- **RECORDS FOR THIS TASK**:
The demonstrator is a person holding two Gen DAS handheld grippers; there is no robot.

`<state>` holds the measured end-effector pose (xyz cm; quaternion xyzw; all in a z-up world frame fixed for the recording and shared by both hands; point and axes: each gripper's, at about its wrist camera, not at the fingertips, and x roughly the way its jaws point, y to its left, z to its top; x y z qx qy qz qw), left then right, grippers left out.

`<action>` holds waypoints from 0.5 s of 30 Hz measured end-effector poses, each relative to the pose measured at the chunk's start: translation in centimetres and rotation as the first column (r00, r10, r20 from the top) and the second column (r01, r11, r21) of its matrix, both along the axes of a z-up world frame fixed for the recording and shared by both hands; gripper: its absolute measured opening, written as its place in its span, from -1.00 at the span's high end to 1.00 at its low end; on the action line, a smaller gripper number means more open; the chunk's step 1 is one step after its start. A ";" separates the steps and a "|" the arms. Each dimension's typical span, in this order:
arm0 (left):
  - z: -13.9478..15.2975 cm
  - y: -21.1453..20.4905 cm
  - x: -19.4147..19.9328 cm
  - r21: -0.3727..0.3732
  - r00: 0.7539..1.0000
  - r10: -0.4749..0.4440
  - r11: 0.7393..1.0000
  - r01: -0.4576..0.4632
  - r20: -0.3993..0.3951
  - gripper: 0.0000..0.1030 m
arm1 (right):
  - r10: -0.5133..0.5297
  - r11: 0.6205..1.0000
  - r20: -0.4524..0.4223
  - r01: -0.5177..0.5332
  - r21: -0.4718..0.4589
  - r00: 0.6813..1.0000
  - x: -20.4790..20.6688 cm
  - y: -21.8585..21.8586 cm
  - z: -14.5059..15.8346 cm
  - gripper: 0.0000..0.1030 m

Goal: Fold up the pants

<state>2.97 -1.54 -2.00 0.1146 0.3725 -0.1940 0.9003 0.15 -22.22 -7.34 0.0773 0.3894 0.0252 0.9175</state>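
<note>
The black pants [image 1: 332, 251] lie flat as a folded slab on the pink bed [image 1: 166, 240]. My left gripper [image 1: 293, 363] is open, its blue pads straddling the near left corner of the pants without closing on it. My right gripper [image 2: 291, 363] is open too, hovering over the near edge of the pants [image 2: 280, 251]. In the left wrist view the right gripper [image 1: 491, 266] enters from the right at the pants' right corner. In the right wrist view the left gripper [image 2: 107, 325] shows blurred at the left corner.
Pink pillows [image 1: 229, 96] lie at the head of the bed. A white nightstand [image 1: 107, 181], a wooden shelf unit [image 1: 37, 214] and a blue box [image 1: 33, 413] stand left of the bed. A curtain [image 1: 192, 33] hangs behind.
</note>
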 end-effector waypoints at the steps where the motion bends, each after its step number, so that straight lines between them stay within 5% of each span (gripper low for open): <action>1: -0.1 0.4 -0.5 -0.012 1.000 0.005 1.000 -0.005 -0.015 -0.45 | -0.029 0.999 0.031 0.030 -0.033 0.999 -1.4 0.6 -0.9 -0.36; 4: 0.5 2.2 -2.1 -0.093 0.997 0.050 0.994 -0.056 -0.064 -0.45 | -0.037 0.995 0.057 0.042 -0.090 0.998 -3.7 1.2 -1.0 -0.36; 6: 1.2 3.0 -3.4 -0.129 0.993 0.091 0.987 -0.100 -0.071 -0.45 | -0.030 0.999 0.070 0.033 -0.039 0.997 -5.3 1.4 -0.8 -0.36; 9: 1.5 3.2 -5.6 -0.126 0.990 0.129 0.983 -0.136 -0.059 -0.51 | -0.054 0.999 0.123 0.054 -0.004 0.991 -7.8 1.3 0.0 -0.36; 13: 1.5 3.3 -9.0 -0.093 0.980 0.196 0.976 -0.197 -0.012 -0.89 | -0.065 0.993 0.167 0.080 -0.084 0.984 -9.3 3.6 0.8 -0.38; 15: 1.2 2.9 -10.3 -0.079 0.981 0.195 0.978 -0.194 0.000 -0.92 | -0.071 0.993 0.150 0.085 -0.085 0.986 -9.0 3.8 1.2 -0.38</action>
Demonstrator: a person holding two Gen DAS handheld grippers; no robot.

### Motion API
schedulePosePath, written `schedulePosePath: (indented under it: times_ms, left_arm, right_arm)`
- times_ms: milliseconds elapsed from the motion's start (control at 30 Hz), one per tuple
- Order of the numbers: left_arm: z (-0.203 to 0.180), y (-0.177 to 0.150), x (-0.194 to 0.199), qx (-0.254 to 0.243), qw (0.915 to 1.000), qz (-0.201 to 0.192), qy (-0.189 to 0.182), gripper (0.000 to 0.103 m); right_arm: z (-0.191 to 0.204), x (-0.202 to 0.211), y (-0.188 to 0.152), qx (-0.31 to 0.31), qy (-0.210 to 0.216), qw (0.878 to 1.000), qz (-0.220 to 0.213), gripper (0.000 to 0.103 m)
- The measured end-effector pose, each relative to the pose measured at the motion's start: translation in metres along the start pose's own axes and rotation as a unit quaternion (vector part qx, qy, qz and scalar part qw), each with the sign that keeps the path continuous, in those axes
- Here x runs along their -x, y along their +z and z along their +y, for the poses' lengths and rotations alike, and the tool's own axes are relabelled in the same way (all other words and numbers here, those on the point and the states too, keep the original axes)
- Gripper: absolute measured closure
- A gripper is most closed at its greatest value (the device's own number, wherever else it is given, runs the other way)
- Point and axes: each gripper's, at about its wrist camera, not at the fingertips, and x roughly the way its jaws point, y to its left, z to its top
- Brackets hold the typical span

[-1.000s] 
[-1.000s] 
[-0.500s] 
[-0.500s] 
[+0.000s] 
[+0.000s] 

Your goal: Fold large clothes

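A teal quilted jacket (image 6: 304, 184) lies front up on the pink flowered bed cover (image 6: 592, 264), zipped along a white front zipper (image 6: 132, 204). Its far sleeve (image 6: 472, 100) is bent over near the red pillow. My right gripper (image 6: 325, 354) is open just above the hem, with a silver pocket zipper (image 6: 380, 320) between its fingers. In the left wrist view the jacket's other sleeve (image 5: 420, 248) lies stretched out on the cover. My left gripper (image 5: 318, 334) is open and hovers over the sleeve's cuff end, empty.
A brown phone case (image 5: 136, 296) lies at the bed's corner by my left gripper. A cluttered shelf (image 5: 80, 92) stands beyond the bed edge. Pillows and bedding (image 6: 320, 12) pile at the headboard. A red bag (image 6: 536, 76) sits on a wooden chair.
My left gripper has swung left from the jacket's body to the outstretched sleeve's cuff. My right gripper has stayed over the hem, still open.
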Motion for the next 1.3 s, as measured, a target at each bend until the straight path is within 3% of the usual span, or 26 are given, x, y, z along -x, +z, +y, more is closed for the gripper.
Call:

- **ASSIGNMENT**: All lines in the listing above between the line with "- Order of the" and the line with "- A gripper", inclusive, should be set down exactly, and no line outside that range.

- **OUTPUT**:
- Order of the numbers: left_arm: z (-0.203 to 0.180), y (-0.177 to 0.150), x (-0.194 to 0.199), qx (-0.254 to 0.243), qw (0.915 to 1.000), qz (-0.201 to 0.192), qy (-0.189 to 0.182), gripper (0.000 to 0.103 m); right_arm: z (-0.191 to 0.204), x (-0.202 to 0.211), y (-0.188 to 0.152), qx (-0.31 to 0.31), qy (-0.210 to 0.216), qw (0.878 to 1.000), qz (-0.220 to 0.213), gripper (0.000 to 0.103 m)
- The measured end-effector pose, each relative to the pose measured at the motion's start: translation in metres along the start pose's own axes and rotation as a unit quaternion (vector part qx, qy, qz and scalar part qw), each with the sign that keeps the path continuous, in those axes
- Here x runs along their -x, y along their +z and z along their +y, for the poses' lengths and rotations alike, and the tool's own axes are relabelled in the same way (all other words and numbers here, those on the point and the states too, keep the original axes)
- Gripper: absolute measured closure
- A gripper is most closed at its greatest value (the device's own number, wherever else it is given, runs the other way)

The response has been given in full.